In the records below, tally each line that contains the word "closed" and give the total only.
BEGIN MATERIAL FOR THE TASK
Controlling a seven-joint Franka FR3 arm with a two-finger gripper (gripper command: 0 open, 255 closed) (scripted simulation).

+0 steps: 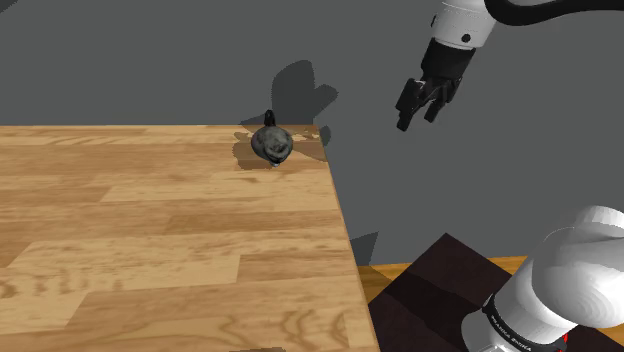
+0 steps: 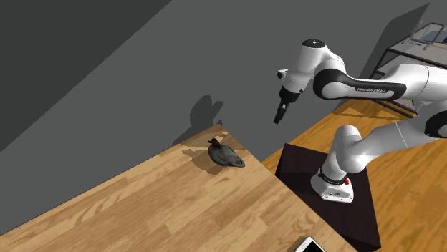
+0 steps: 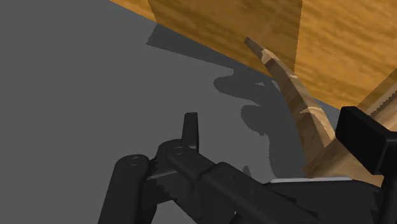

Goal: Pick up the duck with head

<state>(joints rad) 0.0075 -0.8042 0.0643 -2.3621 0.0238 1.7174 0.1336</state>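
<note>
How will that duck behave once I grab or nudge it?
The duck looks rounded and smooth, so it may rock or slip in the end effector. It sits near the table's corner, so a push could send it over the edge. Its small head seems a poor grip point.

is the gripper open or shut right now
Open. In the shoulder view the gripper has its two black fingers standing apart with nothing between them, well clear of the duck.

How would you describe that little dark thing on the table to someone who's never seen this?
Find the big wooden table against the grey wall. At its far corner sits a small dark grey duck with a black head sticking up. It's a rounded dark lump on pale wood.
</note>
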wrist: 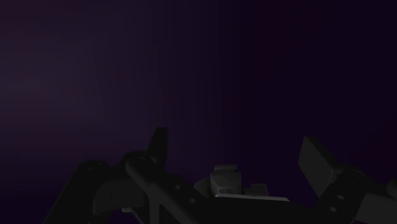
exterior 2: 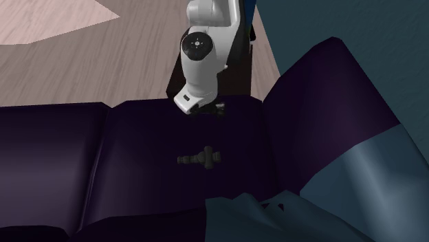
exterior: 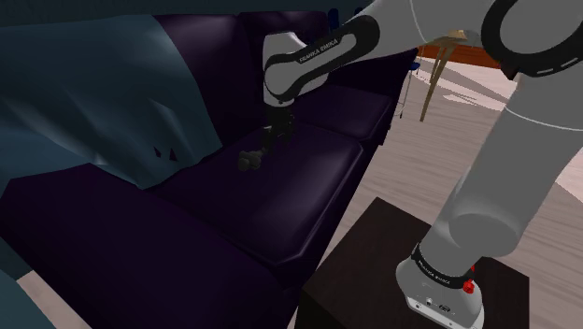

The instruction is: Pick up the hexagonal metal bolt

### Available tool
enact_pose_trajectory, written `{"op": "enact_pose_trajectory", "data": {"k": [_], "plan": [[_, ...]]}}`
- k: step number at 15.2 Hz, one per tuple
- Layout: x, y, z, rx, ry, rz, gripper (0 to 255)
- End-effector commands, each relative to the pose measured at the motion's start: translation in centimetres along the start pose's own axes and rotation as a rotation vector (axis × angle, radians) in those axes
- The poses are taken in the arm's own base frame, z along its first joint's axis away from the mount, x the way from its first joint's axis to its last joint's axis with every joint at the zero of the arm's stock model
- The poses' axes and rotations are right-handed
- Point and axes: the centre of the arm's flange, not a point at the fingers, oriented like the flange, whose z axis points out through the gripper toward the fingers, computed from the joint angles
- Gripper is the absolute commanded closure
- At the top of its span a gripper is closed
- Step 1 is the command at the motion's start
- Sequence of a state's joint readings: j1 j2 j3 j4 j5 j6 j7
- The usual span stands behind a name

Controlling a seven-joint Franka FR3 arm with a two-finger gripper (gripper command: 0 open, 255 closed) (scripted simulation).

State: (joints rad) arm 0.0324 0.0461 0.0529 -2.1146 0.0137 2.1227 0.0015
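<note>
Hexagonal bolt (exterior 2: 199,157) is the thing I'm watching, a small object on a very large dark purple sofa (exterior: 280,215). A blue-grey cloth (exterior: 93,93) is slung over the sofa's back and hangs down to the back edge of the seat. The white arm (exterior: 327,51) reaches in from its dark brown stand (exterior: 374,252), which sits just off the sofa's front edge, and bends down over the middle cushion. At its end the black gripper (exterior: 268,145) points down at the seat, with its tips low over the cushion. In the wrist view the two fingers (wrist: 159,143) stand well apart.

The bolt lies on its side about midway across the middle cushion, roughly halfway between its front and back edges. It is just beside the fingertips, and I can't tell whether they touch it. It is a dull dark grey, barely lighter than the upholstery, and short. A stubby shank, a wider collar and a head beyond give it a cross-like outline in the second exterior view. Its six flats are too small to make out.
</note>
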Motion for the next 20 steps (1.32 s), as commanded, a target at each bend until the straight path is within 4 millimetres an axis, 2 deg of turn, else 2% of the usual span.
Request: {"op": "enact_pose_trajectory", "data": {"k": [1, 6, 7, 14, 16, 17, 20], "plan": [[2.1, 0.1, 1.4, 0.008, 0.011, 0.004, 0], [7.6, -0.2, 4.4, 0.028, 0.037, 0.014, 0], [8.2, -0.2, 4.7, 0.030, 0.040, 0.015, 0], [8.3, -0.1, 8.3, 0.030, 0.040, 0.015, 0], [8.3, -0.1, 8.6, 0.030, 0.040, 0.015, 0], [8.4, -0.2, 8.7, 0.030, 0.040, 0.015, 255], [8.4, -0.2, 8.7, 0.030, 0.040, 0.015, 255]]}}
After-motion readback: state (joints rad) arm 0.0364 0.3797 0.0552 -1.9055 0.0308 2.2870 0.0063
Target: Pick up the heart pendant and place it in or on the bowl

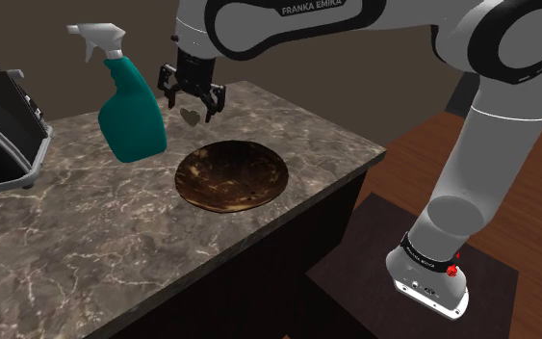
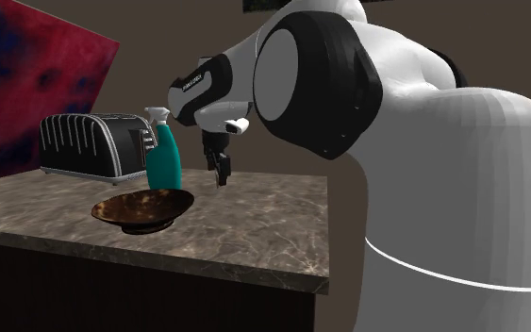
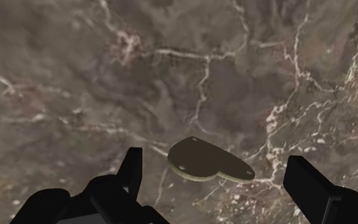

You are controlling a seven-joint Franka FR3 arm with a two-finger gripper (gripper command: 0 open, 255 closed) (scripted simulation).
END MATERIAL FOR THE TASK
- [RESULT BELOW]:
4